Словно невидимая рука нажала кнопку на таком же невидимом пульте, и я стал слышать беседу непонятных персонажей над головой.
Да, да, именно так, с полуслова.
– …брось ты, Черный! Нормальный он мужик. Не повезло просто, так бы и до восьмидесяти прожил. Тут антилотерея, что я тебе объясняю-то?
– Угу. Но забрать его надо к нам. Грехов как блох на собаке. Не убедил ты меня!
Вот оно как: у них и голоса разные… Тот, что в сандалиях, слегка писклявил, как подросток, а черный говорил тяжелым медленным голосом. Как говорится, с металлом. Правильно, оно ему к униформе очень даже подходит.
– Нет, нет, уважаемый коллега! Ничего пока не решено, не надо торопиться с выводами. У меня большие надежды на его выздоровление.
– Пошел на фиг, Светлый, – уверенно и емко ответил Черный. – Какие надежды при четвертой стадии?
Леонид, мой сосед слева, доживавший, по общему мнению, последний месяц и положенный по немыслимому блату в отделение вместо хосписа, протяжно вздохнул и начал садиться в кровати, опустив одну ногу на пол. Хрен с ними, с силуэтами, надо помочь мужику встать. Я отвлекся от беседы над собой и тоже сел, протянув Леониду руку. Тот схватился за меня слабыми пальцами и все-таки сел, нащупывая ногами тапочки на полу.

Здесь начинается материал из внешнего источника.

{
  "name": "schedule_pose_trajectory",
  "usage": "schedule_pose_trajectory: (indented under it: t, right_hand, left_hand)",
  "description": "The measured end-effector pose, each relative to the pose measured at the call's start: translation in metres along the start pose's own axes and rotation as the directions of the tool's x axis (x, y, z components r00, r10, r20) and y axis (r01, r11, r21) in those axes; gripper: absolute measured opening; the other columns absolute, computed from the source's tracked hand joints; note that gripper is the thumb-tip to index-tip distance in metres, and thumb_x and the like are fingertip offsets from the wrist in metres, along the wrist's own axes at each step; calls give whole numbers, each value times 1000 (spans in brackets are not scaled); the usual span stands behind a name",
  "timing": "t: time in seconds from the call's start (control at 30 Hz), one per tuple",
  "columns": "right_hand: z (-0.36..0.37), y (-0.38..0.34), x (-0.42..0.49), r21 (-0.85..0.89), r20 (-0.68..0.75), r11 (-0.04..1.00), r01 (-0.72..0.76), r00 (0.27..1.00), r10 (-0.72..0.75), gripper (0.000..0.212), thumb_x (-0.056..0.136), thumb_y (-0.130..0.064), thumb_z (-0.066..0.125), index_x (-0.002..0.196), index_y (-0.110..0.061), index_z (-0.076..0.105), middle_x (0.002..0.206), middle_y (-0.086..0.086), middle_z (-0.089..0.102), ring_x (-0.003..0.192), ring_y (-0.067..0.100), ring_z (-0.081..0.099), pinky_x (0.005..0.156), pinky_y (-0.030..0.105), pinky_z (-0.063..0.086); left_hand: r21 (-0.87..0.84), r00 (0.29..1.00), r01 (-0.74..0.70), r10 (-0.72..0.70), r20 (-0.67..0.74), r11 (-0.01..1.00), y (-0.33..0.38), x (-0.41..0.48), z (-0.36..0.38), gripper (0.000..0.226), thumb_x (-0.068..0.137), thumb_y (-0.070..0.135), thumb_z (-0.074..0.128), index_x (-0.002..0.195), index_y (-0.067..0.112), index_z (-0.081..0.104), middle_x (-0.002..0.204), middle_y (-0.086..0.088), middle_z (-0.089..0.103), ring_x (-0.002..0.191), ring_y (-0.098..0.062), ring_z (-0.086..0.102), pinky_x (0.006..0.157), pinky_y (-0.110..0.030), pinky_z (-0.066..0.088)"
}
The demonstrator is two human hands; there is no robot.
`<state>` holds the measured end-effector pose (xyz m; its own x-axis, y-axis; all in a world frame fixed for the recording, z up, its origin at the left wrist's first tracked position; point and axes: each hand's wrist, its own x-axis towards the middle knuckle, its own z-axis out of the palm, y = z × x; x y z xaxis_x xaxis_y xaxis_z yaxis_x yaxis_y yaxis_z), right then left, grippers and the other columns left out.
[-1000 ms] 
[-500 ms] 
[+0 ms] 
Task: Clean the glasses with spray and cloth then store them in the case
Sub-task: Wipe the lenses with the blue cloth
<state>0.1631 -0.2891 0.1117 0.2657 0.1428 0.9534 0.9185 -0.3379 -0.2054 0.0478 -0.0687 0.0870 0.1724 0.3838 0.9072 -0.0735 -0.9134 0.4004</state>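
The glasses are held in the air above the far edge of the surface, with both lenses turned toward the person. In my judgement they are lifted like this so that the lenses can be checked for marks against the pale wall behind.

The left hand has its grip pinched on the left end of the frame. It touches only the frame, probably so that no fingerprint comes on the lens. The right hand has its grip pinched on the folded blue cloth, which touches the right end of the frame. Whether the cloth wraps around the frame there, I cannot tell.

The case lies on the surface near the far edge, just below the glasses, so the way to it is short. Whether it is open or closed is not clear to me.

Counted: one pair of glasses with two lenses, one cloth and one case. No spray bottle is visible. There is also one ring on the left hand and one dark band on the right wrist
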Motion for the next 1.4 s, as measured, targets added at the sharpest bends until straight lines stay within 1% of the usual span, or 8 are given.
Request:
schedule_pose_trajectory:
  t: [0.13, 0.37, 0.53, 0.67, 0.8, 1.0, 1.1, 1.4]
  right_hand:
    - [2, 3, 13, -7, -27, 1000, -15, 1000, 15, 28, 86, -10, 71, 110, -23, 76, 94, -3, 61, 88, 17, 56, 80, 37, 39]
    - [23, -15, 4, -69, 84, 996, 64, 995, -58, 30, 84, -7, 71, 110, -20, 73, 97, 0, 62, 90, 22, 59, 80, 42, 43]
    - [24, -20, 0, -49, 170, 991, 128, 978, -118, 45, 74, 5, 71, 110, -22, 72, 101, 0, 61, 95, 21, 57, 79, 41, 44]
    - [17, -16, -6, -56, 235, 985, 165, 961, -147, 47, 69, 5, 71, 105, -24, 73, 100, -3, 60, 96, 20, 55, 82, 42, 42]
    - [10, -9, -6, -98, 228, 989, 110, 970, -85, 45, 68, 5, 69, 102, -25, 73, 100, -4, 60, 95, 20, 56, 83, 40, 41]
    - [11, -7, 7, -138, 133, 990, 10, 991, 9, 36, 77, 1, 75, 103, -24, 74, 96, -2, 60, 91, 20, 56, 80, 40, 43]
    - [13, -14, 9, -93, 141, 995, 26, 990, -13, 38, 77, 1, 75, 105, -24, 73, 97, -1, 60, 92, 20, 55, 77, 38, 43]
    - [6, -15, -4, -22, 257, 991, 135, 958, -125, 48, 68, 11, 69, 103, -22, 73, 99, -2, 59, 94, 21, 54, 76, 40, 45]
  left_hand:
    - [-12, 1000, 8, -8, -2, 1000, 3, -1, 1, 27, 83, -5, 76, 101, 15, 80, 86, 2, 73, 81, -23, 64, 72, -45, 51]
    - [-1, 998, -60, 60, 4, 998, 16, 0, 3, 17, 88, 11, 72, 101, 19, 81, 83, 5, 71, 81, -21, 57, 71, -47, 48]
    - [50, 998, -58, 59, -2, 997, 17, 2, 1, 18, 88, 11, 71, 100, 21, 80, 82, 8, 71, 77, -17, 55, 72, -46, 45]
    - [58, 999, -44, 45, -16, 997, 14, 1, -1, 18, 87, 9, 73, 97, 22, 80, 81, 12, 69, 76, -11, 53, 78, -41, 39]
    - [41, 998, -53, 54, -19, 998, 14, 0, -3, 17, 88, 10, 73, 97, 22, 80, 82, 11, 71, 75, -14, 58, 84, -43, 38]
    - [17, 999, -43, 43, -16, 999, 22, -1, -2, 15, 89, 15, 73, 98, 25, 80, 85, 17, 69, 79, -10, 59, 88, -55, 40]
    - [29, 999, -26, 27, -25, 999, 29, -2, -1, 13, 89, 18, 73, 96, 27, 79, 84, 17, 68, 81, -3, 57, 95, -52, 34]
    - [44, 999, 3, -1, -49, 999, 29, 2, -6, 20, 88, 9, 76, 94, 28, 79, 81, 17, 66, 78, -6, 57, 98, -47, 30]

– Спасибо, Андрюш… – Он смотрел куда-то сквозь меня, сквозь стены палаты, словно уже начал видеть понемногу ту сторону. – Сейчас, отдышусь… В сортир надо.
Я молча кивнул ему. А хорошая мысль: тоже, что ли пройтись? В палатах только умывальники, а туалеты, пропахшие хлоркой и запрещенным в больнице куревом, были в конце длинного коридора. Для здорового человека – четыре десятка шагов и поворот налево, к дверям. Для нас – целое путешествие, особенно с пластиковой бутылкой капельницы, поднятой вверх, чтобы кровь не шла в обратную сторону. Пока не начались процедуры, надо бы пройтись. Потом, впрочем, тоже придется идти. Не в человеческих силах выдержать три литра жидкости в вену залпом и не отлить.
– Пойдешь, Андрюш? – так и глядя сквозь меня, спросил Леонид.
– Пойду, – согласился я и, прищурившись, глянул вверх. Светлый смотрел на меня взглядом, который любят изображать иконописцы: скорбь и безнадежность. Довольно неприятно, когда на тебя так смотрят, неуютно.
Мы с Леонидом медленно пошли к выходу из палаты. Он шел впереди, тяжело переставляя почти не гнувшиеся в коленях ноги, как внезапно ожившая статуя. Я не обгонял, торопиться было особенно некуда.
– Андрейка… – негромко спросил Леонид. – Ты вот пацан молодой, ответь мне на один вопрос.